Profiling .NET Applications: Part 3
Using Custom Profiling APIs
Like the debugging APIs that the .NET Framework supports, an interface is available that can be used to profile .NET applications. The primary documentation for the profiling interface is in the Tools Developers Guide in a file called Profiling.doc. The API consists of two COM interfaces: ICorProfilerCallback and ICorProfilerInfo. To build a profiler, the programmer must implement the methods that are part of ICorProfilerCallback. The profiler is implemented as an in-process COM DLL. This DLL implements the ICorProfilerCallback interface. ICorProfilerInfo is an interface that is implemented in the CLR and queried for during the initialization of the profiler.
The SDK ships with two sample profilers that illustrate what is involved in building a profiler for managed code. Each of the samples is included in the profiler directory because the projects have been modified so that you can use Visual Studio.NET to compile and run the profilers. A General Code Profiler can be found in the gcp_profiler directory, and a Hot Spots Tracker can be found in the hst_profiler directory. These projects have been copied into gcp and hst directories respectively, and they have been modified so that they can be compiled with Visual Studio.NET.
Each of the samples follows the same setup process. After the code has been compiled and the resulting DLL properly linked, all you need to do is run a simple batch file called EnableProfiler.bat from a Command Prompt window.
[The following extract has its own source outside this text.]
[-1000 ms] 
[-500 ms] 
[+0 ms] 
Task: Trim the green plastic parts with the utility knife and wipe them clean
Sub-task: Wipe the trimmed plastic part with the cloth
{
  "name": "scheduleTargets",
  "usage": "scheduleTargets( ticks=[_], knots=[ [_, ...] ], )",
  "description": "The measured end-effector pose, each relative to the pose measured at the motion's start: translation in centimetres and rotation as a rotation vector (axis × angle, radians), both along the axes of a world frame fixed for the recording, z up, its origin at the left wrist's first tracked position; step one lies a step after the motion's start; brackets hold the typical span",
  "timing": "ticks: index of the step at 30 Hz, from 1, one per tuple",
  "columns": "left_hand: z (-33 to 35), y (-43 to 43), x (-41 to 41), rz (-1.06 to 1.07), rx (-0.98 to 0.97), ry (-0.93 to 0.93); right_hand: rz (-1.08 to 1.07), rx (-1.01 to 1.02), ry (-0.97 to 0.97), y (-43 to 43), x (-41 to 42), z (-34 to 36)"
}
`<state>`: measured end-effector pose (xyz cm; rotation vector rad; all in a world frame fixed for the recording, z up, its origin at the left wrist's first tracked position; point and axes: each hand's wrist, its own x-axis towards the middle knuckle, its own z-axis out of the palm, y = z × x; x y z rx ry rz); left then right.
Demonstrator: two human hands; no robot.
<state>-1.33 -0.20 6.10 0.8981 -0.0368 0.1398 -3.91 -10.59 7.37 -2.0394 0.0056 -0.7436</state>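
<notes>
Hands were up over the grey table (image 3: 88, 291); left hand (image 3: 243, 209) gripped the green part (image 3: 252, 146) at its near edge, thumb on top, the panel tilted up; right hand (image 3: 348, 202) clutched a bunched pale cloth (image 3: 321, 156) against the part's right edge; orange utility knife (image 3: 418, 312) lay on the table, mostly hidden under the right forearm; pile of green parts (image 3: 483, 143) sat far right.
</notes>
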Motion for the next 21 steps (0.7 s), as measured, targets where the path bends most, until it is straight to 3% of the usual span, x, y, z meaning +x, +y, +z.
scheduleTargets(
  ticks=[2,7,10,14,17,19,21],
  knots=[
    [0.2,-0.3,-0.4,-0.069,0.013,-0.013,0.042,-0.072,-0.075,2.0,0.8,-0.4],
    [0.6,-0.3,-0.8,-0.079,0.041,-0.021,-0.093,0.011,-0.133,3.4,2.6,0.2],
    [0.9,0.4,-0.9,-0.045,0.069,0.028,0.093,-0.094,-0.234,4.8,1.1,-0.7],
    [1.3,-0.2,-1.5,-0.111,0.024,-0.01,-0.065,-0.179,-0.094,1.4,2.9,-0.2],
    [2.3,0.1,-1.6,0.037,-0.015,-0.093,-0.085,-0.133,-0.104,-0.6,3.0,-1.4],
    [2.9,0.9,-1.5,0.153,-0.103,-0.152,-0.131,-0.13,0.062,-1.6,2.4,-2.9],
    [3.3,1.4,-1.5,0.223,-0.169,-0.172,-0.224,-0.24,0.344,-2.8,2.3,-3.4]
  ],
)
This batch file registers the COM DLL and sets two environment variables:
Cor_Enable_ProfilingThis environment variable is set to a non-zero value to turn on profiling.
Cor_ProfilerThis environment variable is set to the CLSID or ProdID of the COM component that implements the ICorProfilerCallback interface.
Running any managed process under this environment will result in the CLR doing the equivalent of CoCreateInstance to instantiate the CoClass that implements the ICorProfilerCallback interface. After an instance of the interface has been created, the CLR calls the Initialize method of this interface. The implementation of the Initialize method is responsible for setting flags to indicate the events to receive. These flags and the implementation of the various methods in the ICorProfilerCallback are what differentiate one profiler from another. The Initialize method is also where the profiler should query for ICorProfilerInfo so that additional information can be obtained from the CLR about the profiling process. When the process is finished, the CLR will call the Shutdown method of ICorProfilerCallback.
General Code Profiler
The General Code Profiler (GCP) sets the flags for the events for which it is to listen for, as shown in Listing 1.
Listing 1General Code Profiler Event Flags
m_dwEventMask = (DWORD) ( COR_PRF_MONITOR_CLASS_LOADS | COR_PRF_MONITOR_MODULE_LOADS | COR_PRF_MONITOR_ASSEMBLY_LOADS | COR_PRF_MONITOR_APPDOMAIN_LOADS | COR_PRF_MONITOR_JIT_COMPILATION | COR_PRF_MONITOR_EXCEPTIONS | COR_PRF_MONITOR_THREADS | COR_PRF_MONITOR_CODE_TRANSITIONS | COR_PRF_MONITOR_ENTERLEAVE | COR_PRF_MONITOR_CACHE_SEARCHES | COR_PRF_DISABLE_INLINING );
Specifically, notice that the following are not defined:
COR_PRF_MONITOR_FUNCTION_UNLOADS
COR_PRF_MONITOR_GC
COR_PRF_MONITOR_OBJECT_ALLOCATED
COR_PRF_MONITOR_REMOTING
COR_PRF_MONITOR_CCW
COR_PRF_MONITOR_REMOTING_COOKIE
COR_PRF_MONITOR_REMOTING_ASYNC
COR_PRF_MONITOR_SUSPENDS
COR_PRF_MONITOR_CLR_EXCEPTIONS
COR_PRF_ENABLE_REJIT
COR_PRF_ENABLE_INPROC_DEBUGGING
COR_PRF_ENABLE_JIT_MAPS
COR_PRF_DISABLE_OPTIMIZATIONS
COR_PRF_ENABLE_OBJECT_ALLOCATED
As you can see from the previous list of options that the GCP does not use, many profiling options can be associated with a profiling application.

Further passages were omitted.